TO DO —
Start at the line with "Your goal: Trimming" in the records below, stop at the line with "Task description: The", and return every line in that span exactly, the two end lines included.

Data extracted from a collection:
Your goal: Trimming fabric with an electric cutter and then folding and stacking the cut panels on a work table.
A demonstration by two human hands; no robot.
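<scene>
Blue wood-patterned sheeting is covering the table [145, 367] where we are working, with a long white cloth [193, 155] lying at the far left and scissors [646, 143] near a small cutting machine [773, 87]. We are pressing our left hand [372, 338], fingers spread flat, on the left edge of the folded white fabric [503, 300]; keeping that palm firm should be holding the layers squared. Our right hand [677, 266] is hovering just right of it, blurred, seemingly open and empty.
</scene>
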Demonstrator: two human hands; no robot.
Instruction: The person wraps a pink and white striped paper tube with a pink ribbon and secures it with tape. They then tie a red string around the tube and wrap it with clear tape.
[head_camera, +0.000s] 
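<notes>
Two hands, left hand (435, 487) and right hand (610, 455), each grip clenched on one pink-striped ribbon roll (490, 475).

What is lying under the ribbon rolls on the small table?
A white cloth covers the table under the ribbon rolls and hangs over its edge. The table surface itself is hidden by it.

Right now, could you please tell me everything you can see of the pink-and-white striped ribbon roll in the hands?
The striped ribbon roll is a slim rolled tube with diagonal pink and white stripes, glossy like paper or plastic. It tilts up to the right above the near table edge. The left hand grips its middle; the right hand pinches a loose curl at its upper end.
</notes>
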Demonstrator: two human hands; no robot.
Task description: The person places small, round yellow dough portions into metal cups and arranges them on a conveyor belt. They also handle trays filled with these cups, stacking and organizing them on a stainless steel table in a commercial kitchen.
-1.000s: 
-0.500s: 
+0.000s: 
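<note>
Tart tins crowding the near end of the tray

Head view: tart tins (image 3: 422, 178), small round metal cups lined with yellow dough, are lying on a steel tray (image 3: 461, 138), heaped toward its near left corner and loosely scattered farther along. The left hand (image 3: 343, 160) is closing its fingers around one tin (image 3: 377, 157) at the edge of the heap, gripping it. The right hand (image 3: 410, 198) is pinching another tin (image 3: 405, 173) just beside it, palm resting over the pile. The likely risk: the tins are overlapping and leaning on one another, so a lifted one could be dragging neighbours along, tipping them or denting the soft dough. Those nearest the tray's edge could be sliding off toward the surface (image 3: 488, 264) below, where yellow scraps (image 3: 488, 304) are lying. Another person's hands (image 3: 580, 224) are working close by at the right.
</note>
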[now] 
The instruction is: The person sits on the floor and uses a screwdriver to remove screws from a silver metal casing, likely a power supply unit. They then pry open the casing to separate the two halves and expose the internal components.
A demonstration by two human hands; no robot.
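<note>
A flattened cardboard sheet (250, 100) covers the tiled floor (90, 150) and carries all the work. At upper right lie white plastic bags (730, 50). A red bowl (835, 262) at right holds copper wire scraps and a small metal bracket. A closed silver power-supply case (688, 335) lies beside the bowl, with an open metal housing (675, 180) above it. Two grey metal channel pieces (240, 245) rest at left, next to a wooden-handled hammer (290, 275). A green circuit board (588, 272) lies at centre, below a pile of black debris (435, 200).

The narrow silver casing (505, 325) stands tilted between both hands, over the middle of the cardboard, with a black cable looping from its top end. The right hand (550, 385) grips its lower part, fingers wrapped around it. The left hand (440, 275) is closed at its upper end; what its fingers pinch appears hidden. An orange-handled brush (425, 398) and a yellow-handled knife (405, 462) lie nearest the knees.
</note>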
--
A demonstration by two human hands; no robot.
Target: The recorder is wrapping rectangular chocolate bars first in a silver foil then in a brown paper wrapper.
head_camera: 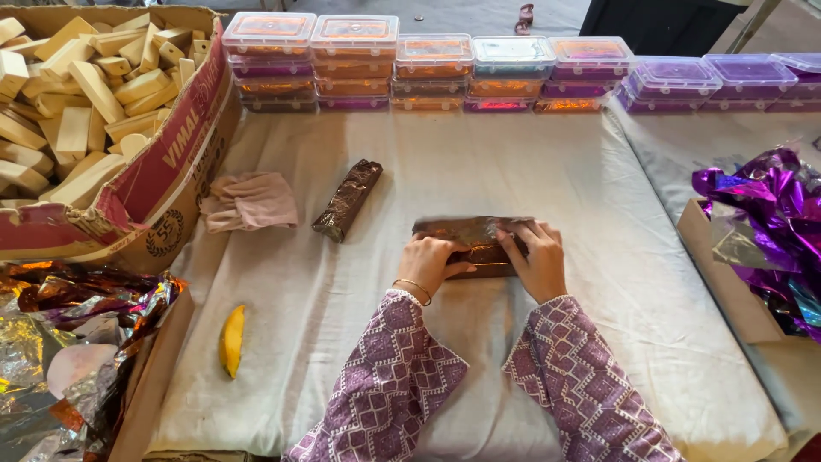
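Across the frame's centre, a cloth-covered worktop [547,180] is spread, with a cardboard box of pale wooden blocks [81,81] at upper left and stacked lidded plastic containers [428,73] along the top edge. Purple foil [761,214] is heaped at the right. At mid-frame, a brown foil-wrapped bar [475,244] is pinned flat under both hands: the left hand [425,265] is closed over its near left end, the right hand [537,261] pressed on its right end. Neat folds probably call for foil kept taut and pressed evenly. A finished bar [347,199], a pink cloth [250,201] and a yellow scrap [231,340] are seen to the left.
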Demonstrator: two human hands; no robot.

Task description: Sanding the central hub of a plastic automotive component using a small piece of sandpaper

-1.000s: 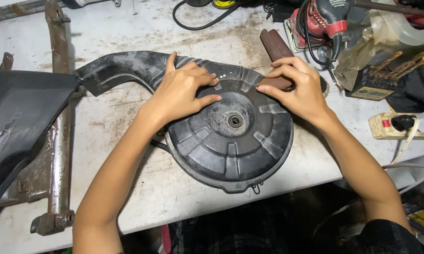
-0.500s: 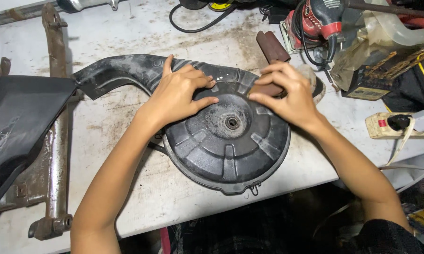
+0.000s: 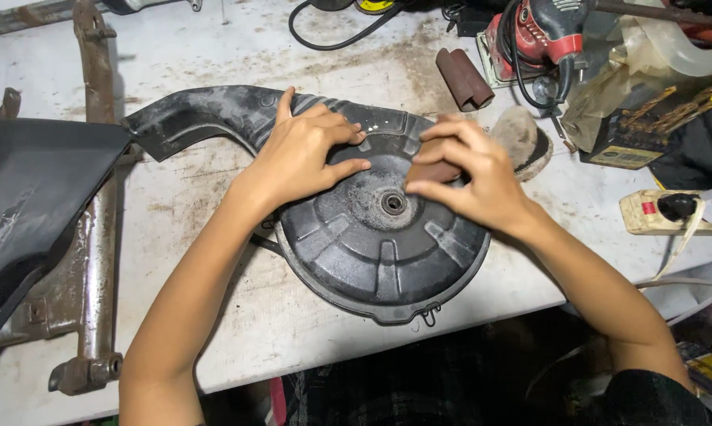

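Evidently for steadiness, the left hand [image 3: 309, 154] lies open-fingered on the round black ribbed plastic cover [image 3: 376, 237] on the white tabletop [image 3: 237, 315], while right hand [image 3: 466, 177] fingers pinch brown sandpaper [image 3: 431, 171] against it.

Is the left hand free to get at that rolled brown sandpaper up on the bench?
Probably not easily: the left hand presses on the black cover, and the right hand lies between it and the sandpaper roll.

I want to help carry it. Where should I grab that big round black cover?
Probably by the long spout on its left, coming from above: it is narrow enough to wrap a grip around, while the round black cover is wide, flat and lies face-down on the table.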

ANSWER FOR THIS EXERCISE —
Your goal: Trimming fabric with an electric cutter and then folding and stacking the cut panels on a work table.
A demonstration by two human hands; no robot.
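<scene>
Blue wood-patterned sheeting is covering the table [145, 367] where we are working, with a long white cloth [193, 155] lying at the far left and scissors [646, 143] near a small cutting machine [773, 87]. We are pressing our left hand [372, 338], fingers spread flat, on the left edge of the folded white fabric [503, 300]; keeping that palm firm should be holding the layers squared. Our right hand [677, 266] is hovering just right of it, blurred, seemingly open and empty.
</scene>
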Demonstrator: two human hands; no robot.
Instruction: The person wraps a pink and white striped paper tube with a pink ribbon and secures it with tape. They then tie a red string around the tube and wrap it with clear tape.
[head_camera, +0.000s] 
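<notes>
Two hands, left hand (435, 487) and right hand (610, 455), each grip clenched on one pink-striped ribbon roll (490, 475).

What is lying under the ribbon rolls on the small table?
A white cloth covers the table under the ribbon rolls and hangs over its edge. The table surface itself is hidden by it.

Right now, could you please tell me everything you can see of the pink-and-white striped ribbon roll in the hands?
The striped ribbon roll is a slim rolled tube with diagonal pink and white stripes, glossy like paper or plastic. It tilts up to the right above the near table edge. The left hand grips its middle; the right hand pinches a loose curl at its upper end.
</notes>
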Demonstrator: two human hands; no robot.
Task description: The person places small, round yellow dough portions into metal cups and arranges them on a conveyor belt. They also handle trays filled with these cups, stacking and organizing them on a stainless steel table in a commercial kitchen.

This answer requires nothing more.